Los nombres que integran las candidaturas de JxCat no engañan. Las caras de las imágenes de la plana mayor del partido arropando a su candidato en Elna, en la comarca del Rosselló, en la Catalunya Nord, tampoco. Los rostros que hacen de comparsa en un acto de propaganda electoral del secretario general de la formación, Jordi Turull, en Barcelona, aún menos. Y las fisonomías de supuestos intelectuales que se hacen pasar por independientes después de haber estado toda la vida cobijados a la sombra de CDC, mucho menos.
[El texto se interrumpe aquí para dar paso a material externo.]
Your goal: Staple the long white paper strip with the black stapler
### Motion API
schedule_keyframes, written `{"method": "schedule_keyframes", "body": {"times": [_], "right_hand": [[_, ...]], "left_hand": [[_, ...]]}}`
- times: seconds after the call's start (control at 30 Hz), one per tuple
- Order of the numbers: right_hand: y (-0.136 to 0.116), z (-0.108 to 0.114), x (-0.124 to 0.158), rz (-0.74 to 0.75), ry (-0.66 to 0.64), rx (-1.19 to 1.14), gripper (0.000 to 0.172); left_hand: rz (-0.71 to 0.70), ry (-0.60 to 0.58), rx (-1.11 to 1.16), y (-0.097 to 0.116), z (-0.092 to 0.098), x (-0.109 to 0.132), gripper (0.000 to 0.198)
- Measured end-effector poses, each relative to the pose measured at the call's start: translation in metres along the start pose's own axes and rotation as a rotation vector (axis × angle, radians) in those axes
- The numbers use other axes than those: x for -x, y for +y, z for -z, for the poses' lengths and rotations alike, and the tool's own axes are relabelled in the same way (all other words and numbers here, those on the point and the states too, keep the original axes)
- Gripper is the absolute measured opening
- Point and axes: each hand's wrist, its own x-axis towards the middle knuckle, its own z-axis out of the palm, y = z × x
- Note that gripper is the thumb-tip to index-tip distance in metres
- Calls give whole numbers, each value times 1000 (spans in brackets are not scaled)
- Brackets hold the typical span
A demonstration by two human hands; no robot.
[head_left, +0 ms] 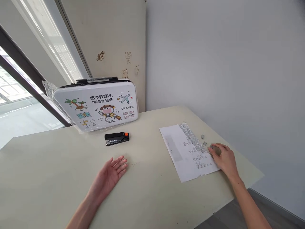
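Observation:
My left hand (111,173) rests palm up on the table with its fingers extended and nothing in it. A black stapler (116,138) with an orange button lies just beyond those fingertips. At the right edge of a printed sheet of paper (175,152), my right hand (224,157) has thumb and index finger closed on a small grey piece (211,147) that looks like a strip of staples. Two similar pieces, a farther one (202,136) and a nearer one (205,143), lie loose close by. Rows of grey strips (190,135) cover the sheet's upper right part.
A white suitcase (111,105) with cartoon prints, partly in clear plastic, stands at the back left of the pale table (143,197). A grey wall (226,63) runs along the table's right side. Window frames rise at the left.

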Motion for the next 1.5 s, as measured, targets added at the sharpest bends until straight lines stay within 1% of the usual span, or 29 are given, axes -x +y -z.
{"method": "schedule_keyframes", "body": {"times": [0.07, 0.1, 0.17, 0.2, 0.23, 0.3, 0.37, 0.4, 0.47, 0.53, 0.57, 0.63, 0.7, 0.8, 0.97, 1.1, 1.33, 1.5], "right_hand": [[-12, 3, 5, -15, 41, -33, 56], [-24, 6, 10, -20, 79, -63, 55], [-58, 12, 31, -7, 144, -161, 48], [-79, 15, 46, 20, 135, -221, 42], [-102, 16, 64, 52, 73, -299, 36], [-148, 16, 104, 141, -124, -454, 25], [-187, 12, 141, 277, -400, -556, 17], [-202, 9, 156, 347, -513, -592, 16], [-222, 3, 175, 512, -628, -624, 21], [-229, -2, 180, 615, -654, -619, 26], [-230, -4, 180, 624, -650, -615, 26], [-229, -5, 178, 572, -633, -625, 27], [-227, -6, 176, 513, -631, -641, 27], [-226, -6, 176, 488, -632, -646, 26], [-227, -5, 178, 488, -611, -651, 24], [-227, -5, 177, 477, -614, -651, 24], [-226, -8, 176, 480, -635, -662, 25], [-226, -12, 177, 492, -619, -662, 26]], "left_hand": [[-7, -13, -5, 2, 3, 0, 23], [-16, -16, -5, 3, 4, 0, 20], [-34, -24, -6, 5, 6, 1, 12], [-41, -38, -14, 6, 6, 1, 7], [-44, -60, -32, 6, 6, 1, 8], [-40, -118, -93, 7, 5, 3, 18], [-43, -169, -159, 6, 5, 7, 25], [-52, -180, -180, 5, 6, 10, 26], [-82, -177, -196, 3, 11, 18, 27], [-105, -152, -201, 1, 18, 25, 28], [-113, -137, -204, 1, 22, 29, 29], [-120, -107, -208, 2, 29, 33, 28], [-130, -74, -201, 3, 31, 35, 26], [-134, -38, -186, 5, 28, 34, 26], [-126, -15, -163, 5, 22, 35, 24], [-124, 0, -125, 4, 22, 35, 23], [-98, 64, -41, 4, 22, 31, 15], [-83, 79, 17, 6, 22, 31, 18]]}}
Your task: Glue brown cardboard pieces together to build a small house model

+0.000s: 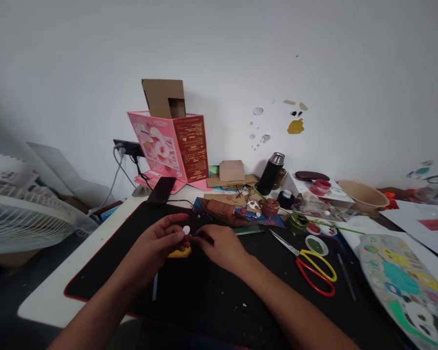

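Between the thumb and finger of my left hand (166, 234) is a small white disc (186, 230), held upright above the black mat (211, 296). My right hand (219, 245) is close beside it, its fingers pinched together near the left fingertips; what they hold, if anything, is hidden. Under the hands lies a yellow piece (179, 253), partly covered by the left hand. A thin pale strip (155, 287) rests on the mat below the left wrist.
Scissors (316, 272) with red and yellow handles and a dark pen (346, 275) lie at right. Behind are open paint jars (297, 222), a black flask (271, 174) and a pink box (168, 146). A white fan (29, 214) stands left, a painted board (405, 287) right.
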`<state>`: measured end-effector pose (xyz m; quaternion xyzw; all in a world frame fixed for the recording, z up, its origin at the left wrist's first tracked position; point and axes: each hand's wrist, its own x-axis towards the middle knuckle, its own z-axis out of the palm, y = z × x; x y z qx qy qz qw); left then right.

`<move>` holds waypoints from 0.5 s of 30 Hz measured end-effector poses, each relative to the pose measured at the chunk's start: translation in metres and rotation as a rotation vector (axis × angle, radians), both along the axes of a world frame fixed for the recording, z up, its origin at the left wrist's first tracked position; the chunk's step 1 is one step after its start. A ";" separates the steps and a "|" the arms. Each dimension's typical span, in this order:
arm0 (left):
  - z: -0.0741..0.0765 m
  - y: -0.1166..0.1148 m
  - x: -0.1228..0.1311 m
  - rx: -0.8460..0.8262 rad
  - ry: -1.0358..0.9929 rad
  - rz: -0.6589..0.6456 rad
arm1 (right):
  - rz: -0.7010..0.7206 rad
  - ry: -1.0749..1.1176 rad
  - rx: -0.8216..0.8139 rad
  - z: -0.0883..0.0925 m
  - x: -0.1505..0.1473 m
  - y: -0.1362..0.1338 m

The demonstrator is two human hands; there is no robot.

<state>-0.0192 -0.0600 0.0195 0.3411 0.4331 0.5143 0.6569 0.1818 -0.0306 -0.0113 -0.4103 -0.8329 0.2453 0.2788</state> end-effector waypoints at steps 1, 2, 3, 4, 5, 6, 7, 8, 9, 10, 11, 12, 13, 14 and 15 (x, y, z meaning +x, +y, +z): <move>-0.002 0.002 0.003 -0.022 -0.009 -0.029 | -0.027 0.063 0.015 0.001 0.007 -0.002; -0.003 0.003 0.006 -0.041 -0.017 -0.057 | -0.051 0.109 0.036 0.002 0.014 -0.005; -0.004 0.004 0.010 -0.057 -0.025 -0.083 | -0.064 0.145 0.066 0.003 0.020 -0.008; -0.005 0.005 0.013 -0.068 -0.032 -0.107 | -0.070 0.167 0.098 0.004 0.026 -0.011; -0.006 0.006 0.017 -0.078 -0.037 -0.128 | -0.074 0.179 0.130 0.005 0.031 -0.014; -0.006 0.007 0.021 -0.086 -0.040 -0.149 | -0.080 0.184 0.157 0.006 0.036 -0.016; -0.007 0.007 0.025 -0.095 -0.039 -0.170 | -0.087 0.181 0.178 0.006 0.039 -0.019; -0.006 0.007 0.028 -0.105 -0.035 -0.189 | -0.096 0.173 0.194 0.007 0.043 -0.021; -0.006 0.007 0.032 -0.115 -0.030 -0.204 | -0.105 0.162 0.207 0.006 0.046 -0.022; -0.006 0.007 0.035 -0.124 -0.025 -0.215 | -0.109 0.147 0.218 0.005 0.048 -0.023; -0.006 0.007 0.038 -0.133 -0.021 -0.225 | -0.108 0.129 0.230 0.004 0.051 -0.023; -0.006 0.007 0.040 -0.142 -0.016 -0.236 | -0.102 0.110 0.246 0.002 0.053 -0.023; -0.007 0.008 0.042 -0.152 -0.011 -0.247 | -0.094 0.090 0.265 0.000 0.055 -0.023; -0.008 0.008 0.044 -0.161 -0.007 -0.259 | -0.085 0.071 0.286 -0.003 0.057 -0.023; -0.009 0.009 0.046 -0.169 -0.004 -0.272 | -0.077 0.054 0.308 -0.006 0.059 -0.022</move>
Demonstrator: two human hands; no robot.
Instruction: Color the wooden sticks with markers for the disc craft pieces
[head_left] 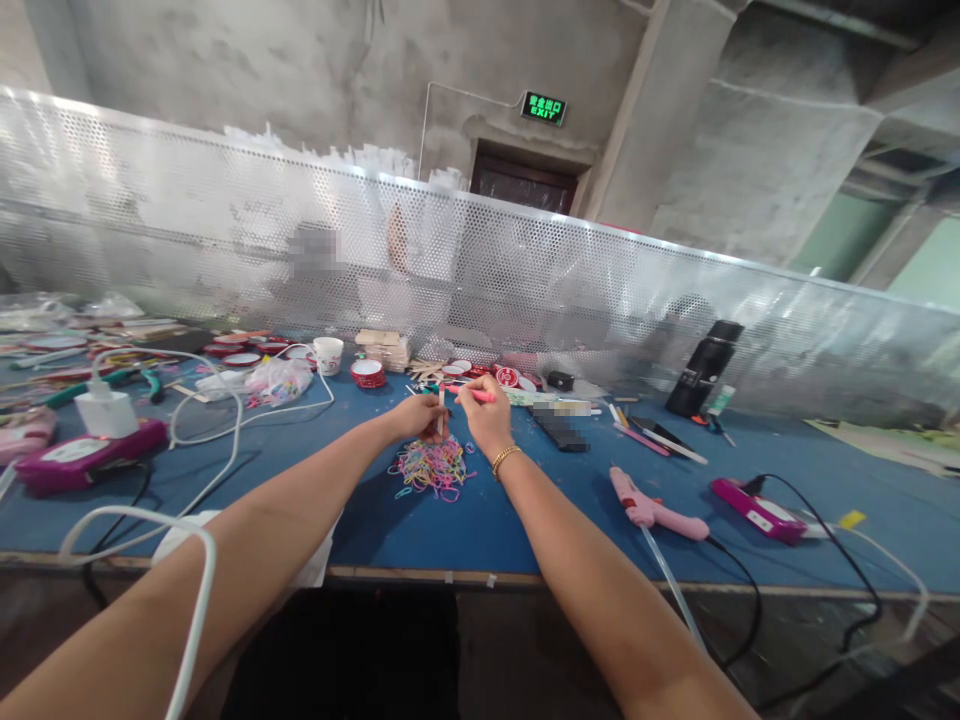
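Bare concrete wall (247, 50) behind, lit exit sign (544, 108) above a doorway, perforated metal screen (135, 190) along the far side of a blue bench (487, 530). Person at work, both bare hands close together near the middle. Stick (441, 408), pale and slim, is in the left hand (424, 415); its long axis stands near upright as I see it, upper end clear of the grip. Pen (480, 395), pinkish red, lies in the right hand (487, 410), running nearly crosswise to the stick, so the two make something like a right angle. Stick is just left of the right fingers, level with the pen's near end; whether pen and stick touch, I can't tell. Left hand is the nearer, being the one on the stick. Left fingers: closed, pinching it. Right fingers: bent, closed around the pen. Just below both hands, a loose heap of coloured loops (433, 468). Pink glue gun (652, 510) lies well off to the right, untouched.
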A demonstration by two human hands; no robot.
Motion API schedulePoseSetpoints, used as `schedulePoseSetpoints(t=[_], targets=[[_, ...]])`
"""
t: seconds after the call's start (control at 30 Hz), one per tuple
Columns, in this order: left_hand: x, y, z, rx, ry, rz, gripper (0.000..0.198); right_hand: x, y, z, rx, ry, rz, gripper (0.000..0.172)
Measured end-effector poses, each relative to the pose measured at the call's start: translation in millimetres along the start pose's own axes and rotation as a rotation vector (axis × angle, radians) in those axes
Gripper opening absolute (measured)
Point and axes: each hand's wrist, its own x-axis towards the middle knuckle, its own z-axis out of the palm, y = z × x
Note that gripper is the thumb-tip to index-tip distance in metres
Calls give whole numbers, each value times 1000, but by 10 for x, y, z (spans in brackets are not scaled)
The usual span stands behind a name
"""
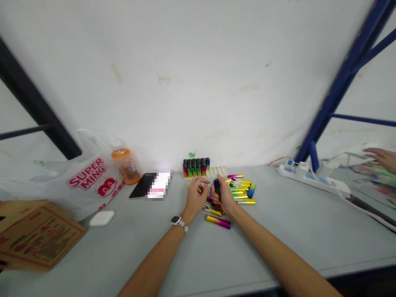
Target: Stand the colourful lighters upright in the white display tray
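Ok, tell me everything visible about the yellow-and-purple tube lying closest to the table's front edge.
The yellow-and-purple tube is slim and straight, with a shiny, metallic-looking surface that runs from yellow at its left end to purple at its right. It lies slightly slanted on the grey tabletop, between the person's forearms; no hand touches it. Whether its ends are open can't be made out.

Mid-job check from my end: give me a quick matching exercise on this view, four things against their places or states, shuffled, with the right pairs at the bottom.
Things
1. Right hand
2. White tray
3. Bottle
4. Watch

Places or states
A. Beside the shopping bag
B. Holding a dark-topped tube
C. At the left wrist
D. Upright tubes standing on its left part

Pairs: 1-B, 2-D, 3-A, 4-C
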Motion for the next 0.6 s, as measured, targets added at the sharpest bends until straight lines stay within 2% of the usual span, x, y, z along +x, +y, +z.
schedulePoseSetpoints(t=[0.23,0.47,0.6], targets=[[-31,-7,26,36,-63,54,15,-18,33,-35,1,-25,-51,52],[-27,-22,28,44,-69,66,15,-2,39,6,-119,164,-86,45],[-25,-17,25,48,-68,76,14,-13,37,33,-167,192,-136,40]])
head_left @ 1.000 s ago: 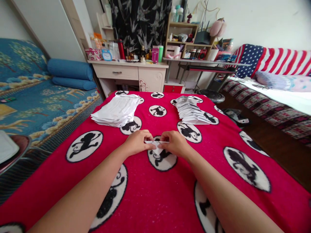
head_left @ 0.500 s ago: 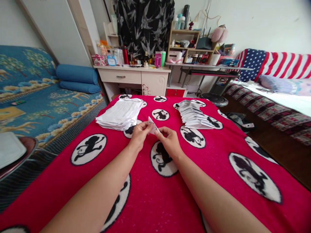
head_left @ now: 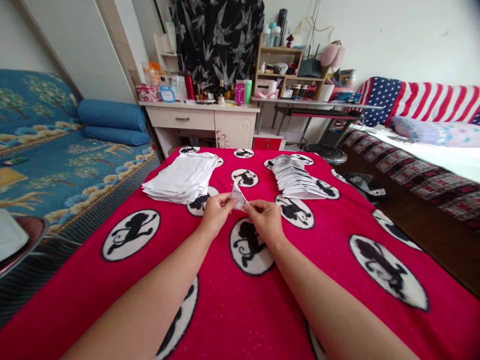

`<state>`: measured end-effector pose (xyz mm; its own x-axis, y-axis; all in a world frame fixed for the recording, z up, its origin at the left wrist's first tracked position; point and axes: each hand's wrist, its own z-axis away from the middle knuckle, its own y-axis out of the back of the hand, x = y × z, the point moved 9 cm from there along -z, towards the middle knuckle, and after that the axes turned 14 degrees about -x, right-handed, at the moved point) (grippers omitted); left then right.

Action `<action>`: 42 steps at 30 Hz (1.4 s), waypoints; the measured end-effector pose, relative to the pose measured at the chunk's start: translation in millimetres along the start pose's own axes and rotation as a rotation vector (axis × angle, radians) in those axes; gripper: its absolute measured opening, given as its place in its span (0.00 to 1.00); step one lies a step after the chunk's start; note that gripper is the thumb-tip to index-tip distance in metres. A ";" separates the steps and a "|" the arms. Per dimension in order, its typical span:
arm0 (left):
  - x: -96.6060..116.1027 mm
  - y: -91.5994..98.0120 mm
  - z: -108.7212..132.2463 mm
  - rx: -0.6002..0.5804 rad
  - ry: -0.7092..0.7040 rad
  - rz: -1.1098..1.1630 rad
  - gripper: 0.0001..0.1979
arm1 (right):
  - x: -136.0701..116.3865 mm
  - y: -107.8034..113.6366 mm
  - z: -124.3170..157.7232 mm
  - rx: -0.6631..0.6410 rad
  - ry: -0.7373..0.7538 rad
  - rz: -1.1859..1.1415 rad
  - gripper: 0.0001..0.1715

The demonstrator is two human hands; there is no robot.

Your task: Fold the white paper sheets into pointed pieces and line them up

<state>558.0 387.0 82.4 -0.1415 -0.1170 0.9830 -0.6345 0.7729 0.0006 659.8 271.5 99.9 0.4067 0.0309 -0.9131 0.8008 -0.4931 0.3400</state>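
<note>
A small folded piece of white paper [head_left: 238, 196] with a pointed top is held up between my two hands over the red cloth. My left hand [head_left: 217, 214] pinches its left side between thumb and fingers. On its lower right edge, my right hand [head_left: 265, 218] grips with thumb and fingertips; part of the paper is hidden behind the fingers. Beyond my left hand lies a stack of white paper sheets [head_left: 182, 176]. Past my right hand a row of folded papers [head_left: 297, 177] leans in an overlapping line.
The red cloth [head_left: 232, 310] with black monkey figures in white ovals covers the surface under my hands. Behind it stands a cream desk [head_left: 187, 119] with bottles. A blue sofa [head_left: 78, 165] is at left, a bed [head_left: 431, 150] at right, and a round black stool [head_left: 324, 152] nearby.
The folded paper's face has opened more to view, and my hands have shifted slightly apart. The whole scene has slid a little to the left as the camera turned.
</note>
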 end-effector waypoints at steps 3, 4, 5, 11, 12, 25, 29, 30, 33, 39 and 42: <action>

Es Convergència i Unió en estado puro. ¿Una nueva Convergència i Unió? La de siempre, un poco puesta al día y para de contar. Ni siquiera el mensaje de Carles Puigdemont puede conducir al engaño, porque, más allá de la retórica, de la charlatanería, de la vehemencia o de la gesticulación, no deja de ser el mismo discurso de plantar cara a Madrid y de alertar del sucursalismo de los partidos que no son de estricta obediencia catalana que tantas veces había salido de las bocas de Jordi Pujol, de Miquel Roca, de Josep Antoni Duran Lleida, de Artur Mas y de tantos otros convergentes de pro y que se sabe sobradamente qué resultado ha tenido. Y esto no es ninguna crítica, es una mera constatación.
La ventaja de todo ello es que CiU fue durante muchos años una marca de éxito, capaz de imponerse a todos los adversarios sin excepción, y que ahora, por tanto, al 130º president de la Generalitat también le puede ir bien para, aprovechando el efecto de la enésima promesa de volver a Catalunya si le votan y tiene la mayoría para ser reelegido y aunque lo detengan, cambiar el sentido de las encuestas y arrebatarle el triunfo a un Salvador Illa al que hasta hoy todos los sondeos sitúan como ganador. Lo que está claro es que, tratándose de Convergència i Unió, no hay mejor rival para sus aspiraciones que los socialistas catalanes sucursalistas de los españoles —a ERC la CiU de las mejores épocas siempre la había despreciado—, encabezados por un exministro de Sanidad gris que, salvando las distancias, recuerda a la tristeza de Raimon Obiols.
Y es que da cada vez más la impresión que el 12 de mayo será cosa de dos, de Convergència i Unió y del PSC. Y cuidado que al final no acabe todo en una sociovergencia. ¿Nadie se acuerda de que en el 2010 Artur Mas fue investido 129º president de la Generalitat, en segunda votación, fruto de un acuerdo de última hora con el PSC, que se abstuvo para facilitar su elección? Pues fue así y quién dice que no puede volver a serlo con un intercambio de cromos en función del cual el PSC sostendría a Carles Puigdemont en Catalunya y JxCat a Pedro Sánchez en Madrid. Más vale irse preparando.